Things To Come – A Cautionary Tale

By LES MITCHELL, G3BHK* (From: Radcom Magazine 1984)

OUR LITTLE GROUP of local ex-service G3 types often meets for a drink in the snug of the old coaching inn down by the riverside. Discussion ranges far and wide, but as one might expect revolves mainly around our wartime experiences and, of course, amateur radio.

Recently someone pointed out that he had not heard Bill on the bands for some time. Bill had obtained his licence immediately after the war and had spent every available moment chasing dx or chatting to his friends on 3•5MHz. Since he retired a few years ago he had spent even more time on the air, and it was very unusual not to hear him working on some band whenever one listened. When we compared notes we suddenly realized that no-one had heard Bill’s signal for over six months. “You live nearest to him,” said Joe, “why don’t you drop in and see what has happened. Let’s hope he is not a silent key, but I am sure we would have heard something if he had passed on.”
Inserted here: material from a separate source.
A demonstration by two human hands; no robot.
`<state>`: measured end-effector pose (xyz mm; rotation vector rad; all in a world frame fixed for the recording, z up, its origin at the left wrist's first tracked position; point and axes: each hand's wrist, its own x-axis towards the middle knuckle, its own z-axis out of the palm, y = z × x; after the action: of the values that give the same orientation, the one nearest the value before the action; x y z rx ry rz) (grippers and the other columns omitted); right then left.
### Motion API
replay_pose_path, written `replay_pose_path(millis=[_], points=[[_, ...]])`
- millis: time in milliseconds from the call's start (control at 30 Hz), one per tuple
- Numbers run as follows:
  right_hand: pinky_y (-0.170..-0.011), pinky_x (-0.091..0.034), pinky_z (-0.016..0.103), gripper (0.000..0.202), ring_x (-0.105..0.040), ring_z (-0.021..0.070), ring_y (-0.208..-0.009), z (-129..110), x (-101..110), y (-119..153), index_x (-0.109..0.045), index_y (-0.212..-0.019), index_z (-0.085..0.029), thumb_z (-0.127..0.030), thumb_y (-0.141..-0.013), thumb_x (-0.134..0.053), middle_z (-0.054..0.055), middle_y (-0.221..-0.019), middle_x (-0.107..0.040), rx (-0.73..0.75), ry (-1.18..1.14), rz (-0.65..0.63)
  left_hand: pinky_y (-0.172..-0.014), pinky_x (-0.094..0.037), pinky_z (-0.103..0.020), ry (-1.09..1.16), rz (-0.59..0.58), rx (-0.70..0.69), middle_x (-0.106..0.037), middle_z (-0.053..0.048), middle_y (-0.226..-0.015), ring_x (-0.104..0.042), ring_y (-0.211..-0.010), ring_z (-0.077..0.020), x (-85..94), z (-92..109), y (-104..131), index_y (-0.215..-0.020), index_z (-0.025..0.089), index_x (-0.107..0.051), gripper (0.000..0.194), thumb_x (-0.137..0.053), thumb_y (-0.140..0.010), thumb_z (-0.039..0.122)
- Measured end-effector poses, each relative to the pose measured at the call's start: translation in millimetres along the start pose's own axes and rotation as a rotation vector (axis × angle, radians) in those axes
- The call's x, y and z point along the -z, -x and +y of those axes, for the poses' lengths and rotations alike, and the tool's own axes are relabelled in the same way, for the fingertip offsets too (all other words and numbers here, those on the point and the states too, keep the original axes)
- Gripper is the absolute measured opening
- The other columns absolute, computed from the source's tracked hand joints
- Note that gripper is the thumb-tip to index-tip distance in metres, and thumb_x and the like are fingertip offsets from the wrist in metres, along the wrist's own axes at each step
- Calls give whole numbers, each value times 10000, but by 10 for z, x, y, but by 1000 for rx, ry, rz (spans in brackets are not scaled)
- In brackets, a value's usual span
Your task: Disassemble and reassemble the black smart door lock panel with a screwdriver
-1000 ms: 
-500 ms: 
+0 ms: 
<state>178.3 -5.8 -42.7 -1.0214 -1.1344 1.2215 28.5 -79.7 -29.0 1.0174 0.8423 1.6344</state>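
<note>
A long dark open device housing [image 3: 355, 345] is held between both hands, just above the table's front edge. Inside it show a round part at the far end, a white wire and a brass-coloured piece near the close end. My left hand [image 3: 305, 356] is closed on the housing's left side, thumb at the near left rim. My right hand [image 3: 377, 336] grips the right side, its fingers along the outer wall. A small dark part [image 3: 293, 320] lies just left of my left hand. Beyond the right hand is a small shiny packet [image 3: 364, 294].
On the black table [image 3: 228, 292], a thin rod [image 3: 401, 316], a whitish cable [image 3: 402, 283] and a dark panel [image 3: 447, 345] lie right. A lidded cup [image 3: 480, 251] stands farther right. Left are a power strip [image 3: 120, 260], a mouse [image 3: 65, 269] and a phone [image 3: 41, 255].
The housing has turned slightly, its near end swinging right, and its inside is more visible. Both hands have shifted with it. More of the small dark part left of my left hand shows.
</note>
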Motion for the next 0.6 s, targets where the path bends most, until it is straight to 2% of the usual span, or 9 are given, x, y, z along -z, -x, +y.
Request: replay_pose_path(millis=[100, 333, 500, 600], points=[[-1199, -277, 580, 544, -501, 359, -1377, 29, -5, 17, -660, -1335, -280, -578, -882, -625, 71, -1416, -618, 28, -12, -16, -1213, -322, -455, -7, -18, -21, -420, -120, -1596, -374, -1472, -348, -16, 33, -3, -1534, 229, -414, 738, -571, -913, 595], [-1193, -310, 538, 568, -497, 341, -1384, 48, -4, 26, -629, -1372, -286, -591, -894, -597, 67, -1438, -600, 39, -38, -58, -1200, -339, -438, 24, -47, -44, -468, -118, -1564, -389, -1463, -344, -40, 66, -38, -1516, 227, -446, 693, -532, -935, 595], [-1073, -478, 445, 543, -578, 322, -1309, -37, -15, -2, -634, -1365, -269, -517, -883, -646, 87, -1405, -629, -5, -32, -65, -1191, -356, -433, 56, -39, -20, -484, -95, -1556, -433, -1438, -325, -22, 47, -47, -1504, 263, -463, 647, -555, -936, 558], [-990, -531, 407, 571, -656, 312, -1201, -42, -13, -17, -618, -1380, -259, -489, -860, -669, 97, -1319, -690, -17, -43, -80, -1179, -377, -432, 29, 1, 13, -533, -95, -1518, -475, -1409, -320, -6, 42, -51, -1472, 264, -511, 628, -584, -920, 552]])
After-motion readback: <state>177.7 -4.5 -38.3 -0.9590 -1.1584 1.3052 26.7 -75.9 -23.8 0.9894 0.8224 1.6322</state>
A few days later I knocked at Bill’s door rather worried that I might be faced by a tearful and grieving widow. The door swung open to reveal Bill with a big grin on his face and looking fitter than I had ever seen him. Within a short time I was sitting in an armchair with a full glass in my hand and explaining why I had called.

“Well,” said Bill, “it is a long story. You see just after l retired a relative of mine died and left me a useful sum of money. As you know, all my rigs were getting quite old, so I jumped at the chance to completely renew all my station equipment. “First of all l purchased one of those Sky-Gain automatic aperiodic multi-band beams plus the computer controller. This array works on all bands and the computer turns the array to the maximum signal path without any effort on the part of the operator. I mounted this on my old 100 ft. tower and it was fantastic!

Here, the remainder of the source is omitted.